Exercise aim
In full and word for word, copy the listing; no pictures belong in the copy.

---

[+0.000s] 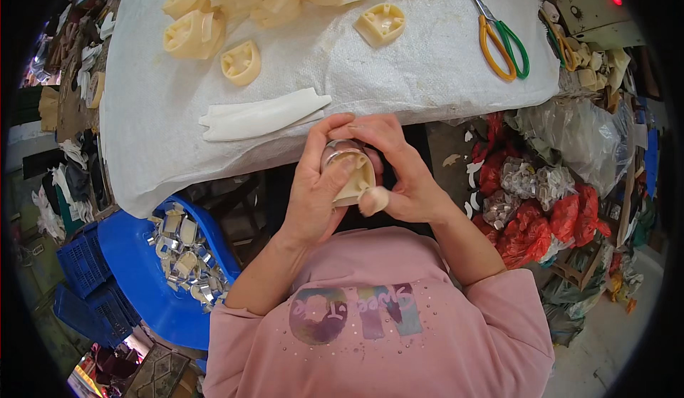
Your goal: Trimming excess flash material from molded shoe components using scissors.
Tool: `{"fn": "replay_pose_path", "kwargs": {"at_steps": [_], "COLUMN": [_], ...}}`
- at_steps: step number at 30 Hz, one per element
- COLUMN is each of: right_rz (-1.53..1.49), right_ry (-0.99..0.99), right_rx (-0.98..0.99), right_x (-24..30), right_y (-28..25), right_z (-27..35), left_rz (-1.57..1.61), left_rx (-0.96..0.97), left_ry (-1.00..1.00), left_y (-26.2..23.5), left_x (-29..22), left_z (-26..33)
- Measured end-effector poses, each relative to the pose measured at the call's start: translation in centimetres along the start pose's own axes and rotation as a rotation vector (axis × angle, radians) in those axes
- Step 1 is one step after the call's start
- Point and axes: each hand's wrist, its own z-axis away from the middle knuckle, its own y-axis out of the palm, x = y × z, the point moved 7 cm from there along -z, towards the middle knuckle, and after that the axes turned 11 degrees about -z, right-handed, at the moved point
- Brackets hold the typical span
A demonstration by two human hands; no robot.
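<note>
My left hand point(317, 191) and right hand point(399, 173) both clasp a cream moulded plastic piece point(350, 177) with a shiny metal rim. Fingers closed tight around it, just below the white cloth-covered table point(427, 77).

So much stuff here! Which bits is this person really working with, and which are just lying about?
In hand:
- cream moulded piece, with a shiny part at its top, held between left hand and right hand
- similar cream pieces on the white cloth

Lying about:
- scissors
- white curved strips
- blue tub of shiny bits
- red bags
</note>
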Motion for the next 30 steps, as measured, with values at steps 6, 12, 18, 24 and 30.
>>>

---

Exercise response
[+0.000s] 
Your goal: Trimming excess flash material from molded shoe components using scissors.
Tool: `{"fn": "replay_pose_path", "kwargs": {"at_steps": [_], "COLUMN": [_], ...}}`
- at_steps: step number at 30 Hz, one per element
- COLUMN is each of: right_rz (-1.53..1.49), right_ry (-0.99..0.99), right_rx (-0.98..0.99), right_x (-24..30), right_y (-28..25), right_z (-27..35), left_rz (-1.57..1.61), left_rx (-0.96..0.97), left_ry (-1.00..1.00), left_y (-26.2..23.5), left_x (-29..22), left_z (-26..33)
- Measured end-effector poses, each relative to the pose measured at the call's start: translation in centimetres along the start pose's own axes and rotation as a rotation vector (axis × angle, radians) in those axes
- Step 1 is one step after the call's start
- Point and axes: each hand's wrist, its own z-axis away from the middle knuckle, its own y-axis out of the palm, x = y × z, the point moved 7 cm from there along -z, towards the middle knuckle, and after that the axes turned 11 degrees about -z, right-handed, at the moved point
- Brackets hold the typical span
A demonstration by two human hands; no robot.
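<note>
My left hand point(317, 191) and right hand point(399, 173) both clasp a cream moulded plastic piece point(350, 177) with a shiny metal rim. Fingers closed tight around it, just below the white cloth-covered table point(427, 77).

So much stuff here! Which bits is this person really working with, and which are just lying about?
In hand:
- cream moulded piece, with a shiny part at its top, held between left hand and right hand
- similar cream pieces on the white cloth

Lying about:
- scissors
- white curved strips
- blue tub of shiny bits
- red bags
</note>
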Motion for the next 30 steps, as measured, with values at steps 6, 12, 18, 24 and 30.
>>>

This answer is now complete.